The answer must consist of every line in the data that contains "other".
Start of Block
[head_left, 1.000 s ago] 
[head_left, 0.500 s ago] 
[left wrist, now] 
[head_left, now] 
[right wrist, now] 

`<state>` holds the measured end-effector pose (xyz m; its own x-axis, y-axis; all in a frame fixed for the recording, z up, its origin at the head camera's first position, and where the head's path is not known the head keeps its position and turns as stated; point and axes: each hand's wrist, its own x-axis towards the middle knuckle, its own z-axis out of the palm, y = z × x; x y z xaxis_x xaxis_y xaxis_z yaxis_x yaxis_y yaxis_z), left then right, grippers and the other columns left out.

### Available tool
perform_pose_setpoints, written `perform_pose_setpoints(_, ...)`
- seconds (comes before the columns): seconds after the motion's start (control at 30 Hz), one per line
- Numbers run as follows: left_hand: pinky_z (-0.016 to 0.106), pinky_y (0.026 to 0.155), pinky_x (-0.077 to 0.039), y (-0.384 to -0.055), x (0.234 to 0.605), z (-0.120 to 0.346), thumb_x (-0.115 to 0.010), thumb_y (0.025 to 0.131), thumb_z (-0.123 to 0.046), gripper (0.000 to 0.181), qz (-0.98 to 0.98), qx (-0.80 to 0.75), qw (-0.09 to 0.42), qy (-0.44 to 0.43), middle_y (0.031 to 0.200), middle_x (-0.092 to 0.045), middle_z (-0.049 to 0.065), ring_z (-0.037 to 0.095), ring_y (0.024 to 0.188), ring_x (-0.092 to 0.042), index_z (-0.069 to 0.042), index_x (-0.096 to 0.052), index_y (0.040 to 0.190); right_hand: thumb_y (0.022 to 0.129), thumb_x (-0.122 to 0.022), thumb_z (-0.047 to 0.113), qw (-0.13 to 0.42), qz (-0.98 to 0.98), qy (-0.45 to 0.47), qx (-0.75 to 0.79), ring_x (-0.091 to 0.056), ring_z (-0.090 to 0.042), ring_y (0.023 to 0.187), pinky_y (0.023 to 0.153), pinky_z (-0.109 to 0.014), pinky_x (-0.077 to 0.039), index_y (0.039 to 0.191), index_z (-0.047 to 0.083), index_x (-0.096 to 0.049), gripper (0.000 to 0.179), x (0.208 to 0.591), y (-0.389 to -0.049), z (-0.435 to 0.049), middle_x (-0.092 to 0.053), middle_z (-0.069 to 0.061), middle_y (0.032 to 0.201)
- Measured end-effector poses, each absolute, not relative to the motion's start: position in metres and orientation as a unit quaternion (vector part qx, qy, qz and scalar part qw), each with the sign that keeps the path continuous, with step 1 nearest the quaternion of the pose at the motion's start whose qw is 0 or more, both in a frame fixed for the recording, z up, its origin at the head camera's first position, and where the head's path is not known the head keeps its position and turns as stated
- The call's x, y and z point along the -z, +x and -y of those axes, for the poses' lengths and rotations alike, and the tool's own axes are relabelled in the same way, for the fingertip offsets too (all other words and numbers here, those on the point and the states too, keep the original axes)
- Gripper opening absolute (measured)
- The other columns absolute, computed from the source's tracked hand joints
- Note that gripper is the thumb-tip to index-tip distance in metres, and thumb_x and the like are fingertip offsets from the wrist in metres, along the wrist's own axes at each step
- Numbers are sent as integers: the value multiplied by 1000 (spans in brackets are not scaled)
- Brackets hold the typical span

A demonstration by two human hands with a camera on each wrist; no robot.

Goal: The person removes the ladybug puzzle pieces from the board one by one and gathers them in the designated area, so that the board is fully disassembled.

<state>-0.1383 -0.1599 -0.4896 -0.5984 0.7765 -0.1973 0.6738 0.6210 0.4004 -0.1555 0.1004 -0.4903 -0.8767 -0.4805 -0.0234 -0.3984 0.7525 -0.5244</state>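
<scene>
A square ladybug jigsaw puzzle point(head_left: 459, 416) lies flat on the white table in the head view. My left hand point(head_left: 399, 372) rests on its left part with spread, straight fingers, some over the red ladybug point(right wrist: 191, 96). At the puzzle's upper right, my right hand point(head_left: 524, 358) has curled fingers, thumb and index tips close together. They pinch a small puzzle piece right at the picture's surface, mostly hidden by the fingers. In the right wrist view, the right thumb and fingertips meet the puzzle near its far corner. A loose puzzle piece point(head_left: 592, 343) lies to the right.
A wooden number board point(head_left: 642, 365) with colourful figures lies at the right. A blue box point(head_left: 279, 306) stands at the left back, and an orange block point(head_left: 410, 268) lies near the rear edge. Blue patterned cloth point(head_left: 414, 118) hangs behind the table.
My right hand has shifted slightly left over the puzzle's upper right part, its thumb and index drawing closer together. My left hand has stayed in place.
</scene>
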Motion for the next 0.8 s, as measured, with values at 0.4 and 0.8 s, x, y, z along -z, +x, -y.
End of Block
Problem solution —
`<state>` holds the measured end-effector pose (xyz m; its own x-axis, y-axis; all in a frame fixed for the recording, z up, its origin at the head camera's first position, and where the head's path is not known the head keeps its position and turns as stated; point and axes: each hand's wrist, its own x-axis towards the middle knuckle, its own z-axis out of the palm, y = z × x; x y z xaxis_x xaxis_y xaxis_z yaxis_x yaxis_y yaxis_z), left then right, grippers and the other columns left out.
- The call's x, y and z point along the -z, +x and -y of those axes, for the poses' lengths and rotations alike, and the tool's own axes are relabelled in the same way, for the fingertip offsets too (all other words and numbers here, those on the point and the states too, keep the original axes)
- The other columns absolute, computed from the source's tracked hand joints

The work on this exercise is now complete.